Items from a data source:
● ● ● ● ● ● ●

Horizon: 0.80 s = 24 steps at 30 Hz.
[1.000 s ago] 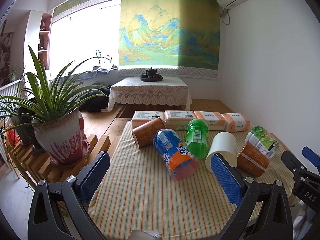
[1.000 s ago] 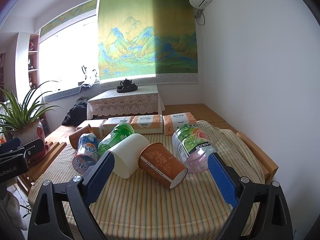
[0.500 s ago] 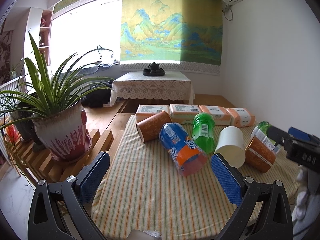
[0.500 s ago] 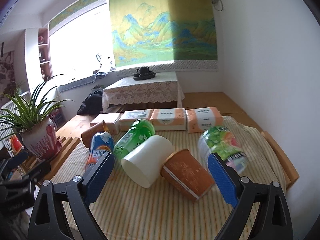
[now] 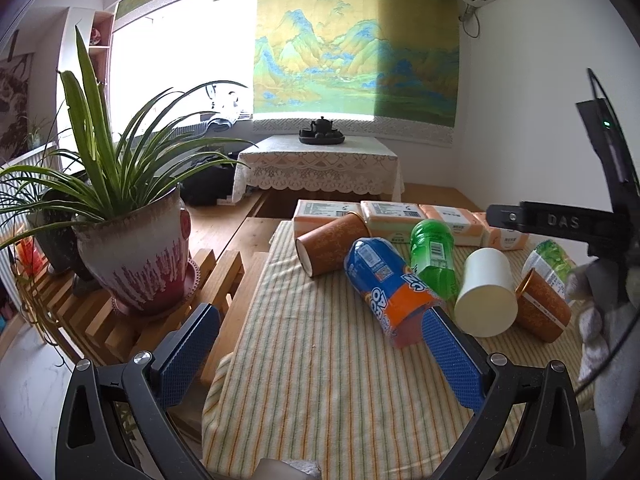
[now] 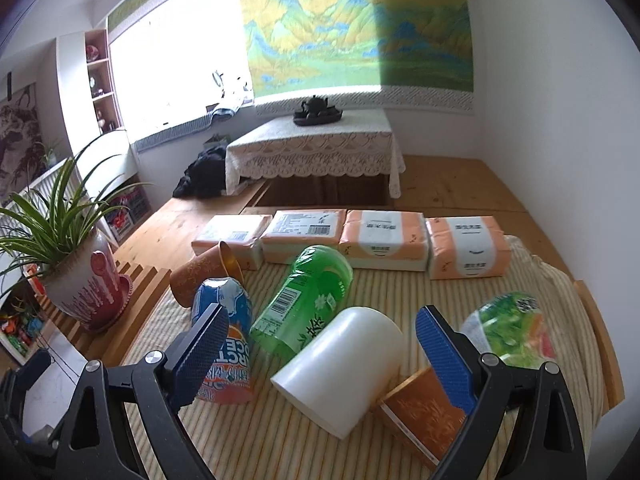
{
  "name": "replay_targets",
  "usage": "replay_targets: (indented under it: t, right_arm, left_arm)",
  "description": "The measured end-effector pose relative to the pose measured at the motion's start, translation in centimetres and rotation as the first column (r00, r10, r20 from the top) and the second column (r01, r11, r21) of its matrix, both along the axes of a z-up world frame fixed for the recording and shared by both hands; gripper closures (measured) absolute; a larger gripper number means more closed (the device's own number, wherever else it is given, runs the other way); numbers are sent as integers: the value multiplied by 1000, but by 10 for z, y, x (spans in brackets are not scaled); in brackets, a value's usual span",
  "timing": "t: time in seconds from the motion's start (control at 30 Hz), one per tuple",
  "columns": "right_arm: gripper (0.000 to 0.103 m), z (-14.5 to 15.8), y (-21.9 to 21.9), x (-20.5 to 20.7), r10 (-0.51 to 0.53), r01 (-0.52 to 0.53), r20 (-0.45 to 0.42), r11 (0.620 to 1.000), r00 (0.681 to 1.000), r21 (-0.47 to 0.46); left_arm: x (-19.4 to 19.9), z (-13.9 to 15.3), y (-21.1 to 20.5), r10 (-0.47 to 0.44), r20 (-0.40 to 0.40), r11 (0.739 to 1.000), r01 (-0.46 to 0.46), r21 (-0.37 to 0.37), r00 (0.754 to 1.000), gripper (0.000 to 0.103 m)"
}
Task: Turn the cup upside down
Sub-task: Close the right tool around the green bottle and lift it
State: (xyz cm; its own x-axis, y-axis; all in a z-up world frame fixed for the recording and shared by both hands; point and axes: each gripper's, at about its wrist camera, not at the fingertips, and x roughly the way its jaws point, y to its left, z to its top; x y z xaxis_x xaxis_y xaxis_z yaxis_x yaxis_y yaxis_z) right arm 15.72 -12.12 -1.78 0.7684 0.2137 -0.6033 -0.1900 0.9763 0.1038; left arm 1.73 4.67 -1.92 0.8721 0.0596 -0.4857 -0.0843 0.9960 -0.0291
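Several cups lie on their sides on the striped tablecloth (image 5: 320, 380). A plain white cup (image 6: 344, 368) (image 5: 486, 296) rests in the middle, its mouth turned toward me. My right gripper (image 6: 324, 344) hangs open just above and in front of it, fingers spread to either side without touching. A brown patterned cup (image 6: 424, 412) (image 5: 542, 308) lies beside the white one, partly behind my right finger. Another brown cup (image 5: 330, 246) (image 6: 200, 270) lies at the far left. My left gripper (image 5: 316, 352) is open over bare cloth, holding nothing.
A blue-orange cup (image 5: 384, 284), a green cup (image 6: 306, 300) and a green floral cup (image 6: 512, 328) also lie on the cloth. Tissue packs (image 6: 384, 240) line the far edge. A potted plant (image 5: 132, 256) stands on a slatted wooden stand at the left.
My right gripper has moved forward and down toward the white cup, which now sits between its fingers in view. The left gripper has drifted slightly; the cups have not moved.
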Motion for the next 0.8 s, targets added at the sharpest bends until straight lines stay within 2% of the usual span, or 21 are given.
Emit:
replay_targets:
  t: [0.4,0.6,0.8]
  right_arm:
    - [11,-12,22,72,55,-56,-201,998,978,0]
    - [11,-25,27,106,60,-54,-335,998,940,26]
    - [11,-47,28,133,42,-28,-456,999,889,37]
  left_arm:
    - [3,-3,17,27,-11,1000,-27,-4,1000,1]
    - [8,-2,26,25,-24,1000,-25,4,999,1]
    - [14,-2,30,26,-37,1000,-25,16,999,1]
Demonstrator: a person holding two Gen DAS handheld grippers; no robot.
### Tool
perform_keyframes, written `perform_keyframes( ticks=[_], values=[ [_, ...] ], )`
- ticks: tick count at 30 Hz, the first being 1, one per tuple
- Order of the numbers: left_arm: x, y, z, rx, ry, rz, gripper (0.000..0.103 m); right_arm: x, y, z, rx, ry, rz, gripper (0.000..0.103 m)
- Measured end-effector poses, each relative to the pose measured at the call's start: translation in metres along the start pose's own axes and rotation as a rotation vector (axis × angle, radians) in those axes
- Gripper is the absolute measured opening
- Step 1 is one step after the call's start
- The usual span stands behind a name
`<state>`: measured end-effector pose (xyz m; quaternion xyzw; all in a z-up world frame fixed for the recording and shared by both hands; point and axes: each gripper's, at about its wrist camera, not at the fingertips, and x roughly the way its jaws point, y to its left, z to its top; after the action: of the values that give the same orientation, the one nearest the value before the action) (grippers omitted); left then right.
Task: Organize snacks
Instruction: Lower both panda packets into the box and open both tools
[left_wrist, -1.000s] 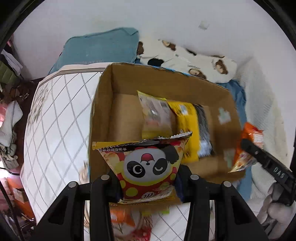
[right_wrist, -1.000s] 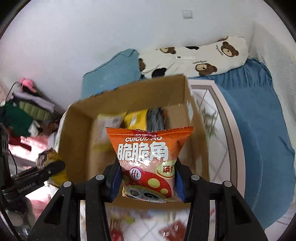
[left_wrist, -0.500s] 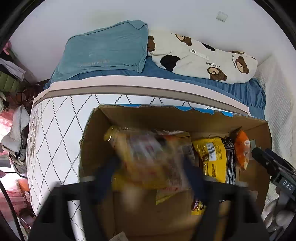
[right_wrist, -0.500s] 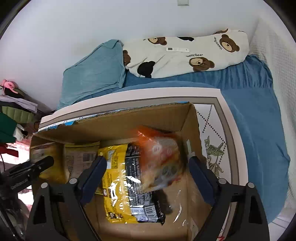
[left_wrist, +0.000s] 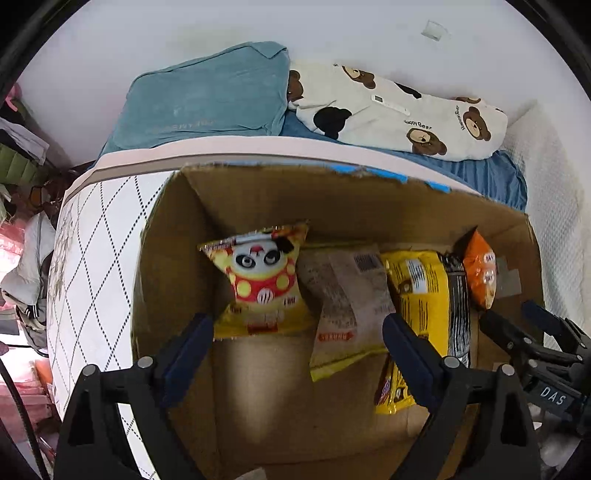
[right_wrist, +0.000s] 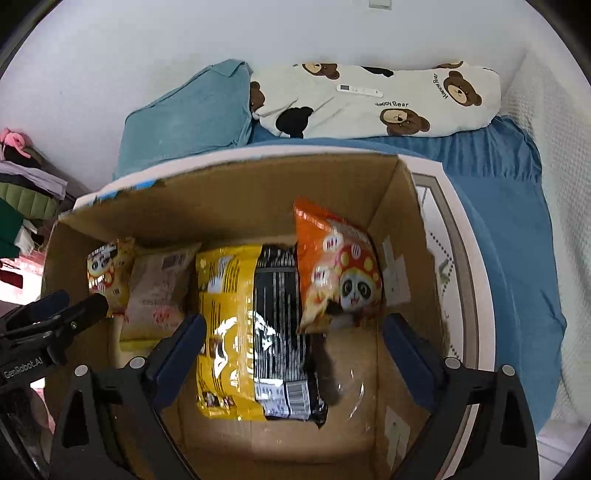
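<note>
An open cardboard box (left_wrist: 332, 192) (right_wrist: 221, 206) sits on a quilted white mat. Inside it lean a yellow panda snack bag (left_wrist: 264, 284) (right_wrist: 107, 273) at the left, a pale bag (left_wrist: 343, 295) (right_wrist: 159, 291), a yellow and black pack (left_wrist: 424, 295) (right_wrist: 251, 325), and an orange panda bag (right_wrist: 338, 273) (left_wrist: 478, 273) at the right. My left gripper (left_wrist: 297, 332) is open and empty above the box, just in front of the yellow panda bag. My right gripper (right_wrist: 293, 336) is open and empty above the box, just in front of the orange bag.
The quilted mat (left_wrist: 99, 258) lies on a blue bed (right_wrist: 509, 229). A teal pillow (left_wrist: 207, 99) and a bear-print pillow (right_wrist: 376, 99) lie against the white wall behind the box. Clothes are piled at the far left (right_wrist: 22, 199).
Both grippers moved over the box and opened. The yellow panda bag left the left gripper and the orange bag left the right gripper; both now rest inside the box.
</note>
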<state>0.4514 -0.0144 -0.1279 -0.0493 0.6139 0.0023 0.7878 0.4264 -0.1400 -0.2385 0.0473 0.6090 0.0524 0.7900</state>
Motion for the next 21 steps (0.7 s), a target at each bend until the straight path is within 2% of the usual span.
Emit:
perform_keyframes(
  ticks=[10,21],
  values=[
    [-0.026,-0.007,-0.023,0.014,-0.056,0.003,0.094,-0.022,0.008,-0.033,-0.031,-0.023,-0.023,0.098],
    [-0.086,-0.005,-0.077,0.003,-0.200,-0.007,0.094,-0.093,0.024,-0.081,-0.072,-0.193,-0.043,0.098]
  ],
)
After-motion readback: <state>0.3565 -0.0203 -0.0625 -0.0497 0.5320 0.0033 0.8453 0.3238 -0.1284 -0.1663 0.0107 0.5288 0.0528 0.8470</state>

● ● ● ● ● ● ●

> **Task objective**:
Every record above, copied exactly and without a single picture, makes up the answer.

> **Written answer**:
Horizon: 0.80 s = 24 steps at 30 Hz.
[1.000 s ago] 
[1.000 s ago] 
[0.500 s ago] 
[0.500 s ago] 
[now] 
[now] 
{
  "name": "replay_targets",
  "usage": "replay_targets: (indented under it: t, right_arm, left_arm)",
  "description": "The measured end-effector pose relative to the pose measured at the motion's start, translation in centimetres and rotation as the first column (r00, r10, r20 from the top) and the second column (r01, r11, r21) of its matrix, both along the axes of a z-up world frame fixed for the recording and shared by both hands; gripper closures (measured) absolute; a larger gripper number means more closed (the device's own number, wherever else it is given, runs the other way); numbers are sent as integers: the value multiplied by 1000, but by 10 for z, y, x (spans in brackets are not scaled); in brackets, a value's usual span",
  "timing": "t: time in seconds from the motion's start (control at 30 Hz), one per tuple",
  "columns": "right_arm: gripper (0.000 to 0.103 m), z (-14.5 to 15.8), y (-21.9 to 21.9), x (-20.5 to 20.7), r10 (-0.51 to 0.53), r01 (-0.52 to 0.53), r20 (-0.45 to 0.42), r11 (0.620 to 1.000), r00 (0.681 to 1.000), r21 (-0.47 to 0.46); left_arm: x (-19.4 to 19.9), z (-13.9 to 15.3), y (-21.1 to 20.5), r10 (-0.47 to 0.44), r20 (-0.40 to 0.40), r11 (0.739 to 1.000), r01 (-0.46 to 0.46), r21 (-0.37 to 0.37), r00 (0.754 to 1.000), gripper (0.000 to 0.103 m)"
}
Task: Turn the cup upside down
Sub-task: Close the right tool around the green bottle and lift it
State: (xyz cm; its own x-axis, y-axis; all in a z-up world frame fixed for the recording and shared by both hands; point and axes: each gripper's, at about its wrist camera, not at the fingertips, and x roughly the way its jaws point, y to its left, z to its top; x y z xaxis_x xaxis_y xaxis_z yaxis_x yaxis_y yaxis_z) right arm 15.72 -12.12 -1.78 0.7684 0.2137 -0.6033 -0.1900 0.9763 0.1038; left arm 1.73 4.67 -1.92 0.8721 0.0596 -0.4857 -0.0843 0.9960 -0.0291
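Several cups lie on their sides on the striped tablecloth (image 5: 320, 380). A plain white cup (image 6: 344, 368) (image 5: 486, 296) rests in the middle, its mouth turned toward me. My right gripper (image 6: 324, 344) hangs open just above and in front of it, fingers spread to either side without touching. A brown patterned cup (image 6: 424, 412) (image 5: 542, 308) lies beside the white one, partly behind my right finger. Another brown cup (image 5: 330, 246) (image 6: 200, 270) lies at the far left. My left gripper (image 5: 316, 352) is open over bare cloth, holding nothing.
A blue-orange cup (image 5: 384, 284), a green cup (image 6: 306, 300) and a green floral cup (image 6: 512, 328) also lie on the cloth. Tissue packs (image 6: 384, 240) line the far edge. A potted plant (image 5: 132, 256) stands on a slatted wooden stand at the left.
My right gripper has moved forward and down toward the white cup, which now sits between its fingers in view. The left gripper has drifted slightly; the cups have not moved.
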Motion for the next 0.8 s, targets added at the sharpest bends until straight lines stay within 2% of the usual span, or 21 are given.
Emit:
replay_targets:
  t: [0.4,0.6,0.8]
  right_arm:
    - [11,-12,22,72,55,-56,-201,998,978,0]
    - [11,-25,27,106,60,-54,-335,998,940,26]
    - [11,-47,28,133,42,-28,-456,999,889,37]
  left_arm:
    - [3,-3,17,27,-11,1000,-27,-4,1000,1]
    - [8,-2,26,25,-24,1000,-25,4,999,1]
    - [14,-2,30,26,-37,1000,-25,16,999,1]
Demonstrator: a person holding two Gen DAS handheld grippers; no robot.
### Tool
perform_keyframes, written `perform_keyframes( ticks=[_], values=[ [_, ...] ], )`
- ticks: tick count at 30 Hz, the first being 1, one per tuple
- Order of the numbers: left_arm: x, y, z, rx, ry, rz, gripper (0.000..0.103 m); right_arm: x, y, z, rx, ry, rz, gripper (0.000..0.103 m)
- Measured end-effector poses, each relative to the pose measured at the call's start: translation in metres along the start pose's own axes and rotation as a rotation vector (axis × angle, radians) in those axes
- Gripper is the absolute measured opening
- Step 1 is one step after the call's start
- The usual span stands behind a name
`<state>`: measured end-effector pose (xyz m; quaternion xyzw; all in a z-up world frame fixed for the recording and shared by both hands; point and axes: each gripper's, at about its wrist camera, not at the fingertips, and x roughly the way its jaws point, y to its left, z to its top; after the action: of the values that give the same orientation, the one nearest the value before the action) (grippers omitted); left then right.
Task: Organize snacks
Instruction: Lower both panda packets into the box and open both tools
[left_wrist, -1.000s] 
[right_wrist, -1.000s] 
[left_wrist, -0.500s] 
[right_wrist, -0.500s] 
[left_wrist, +0.000s] 
[right_wrist, +0.000s] 
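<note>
An open cardboard box (left_wrist: 332, 192) (right_wrist: 221, 206) sits on a quilted white mat. Inside it lean a yellow panda snack bag (left_wrist: 264, 284) (right_wrist: 107, 273) at the left, a pale bag (left_wrist: 343, 295) (right_wrist: 159, 291), a yellow and black pack (left_wrist: 424, 295) (right_wrist: 251, 325), and an orange panda bag (right_wrist: 338, 273) (left_wrist: 478, 273) at the right. My left gripper (left_wrist: 297, 332) is open and empty above the box, just in front of the yellow panda bag. My right gripper (right_wrist: 293, 336) is open and empty above the box, just in front of the orange bag.
The quilted mat (left_wrist: 99, 258) lies on a blue bed (right_wrist: 509, 229). A teal pillow (left_wrist: 207, 99) and a bear-print pillow (right_wrist: 376, 99) lie against the white wall behind the box. Clothes are piled at the far left (right_wrist: 22, 199).
Both grippers moved over the box and opened. The yellow panda bag left the left gripper and the orange bag left the right gripper; both now rest inside the box.
</note>
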<state>0.4514 -0.0144 -0.1279 -0.0493 0.6139 0.0023 0.7878 0.4264 -0.1400 -0.2385 0.0473 0.6090 0.0524 0.7900</state>
Motion for the next 21 steps (0.7 s), a target at each bend until the straight path is within 2% of the usual span.
Emit:
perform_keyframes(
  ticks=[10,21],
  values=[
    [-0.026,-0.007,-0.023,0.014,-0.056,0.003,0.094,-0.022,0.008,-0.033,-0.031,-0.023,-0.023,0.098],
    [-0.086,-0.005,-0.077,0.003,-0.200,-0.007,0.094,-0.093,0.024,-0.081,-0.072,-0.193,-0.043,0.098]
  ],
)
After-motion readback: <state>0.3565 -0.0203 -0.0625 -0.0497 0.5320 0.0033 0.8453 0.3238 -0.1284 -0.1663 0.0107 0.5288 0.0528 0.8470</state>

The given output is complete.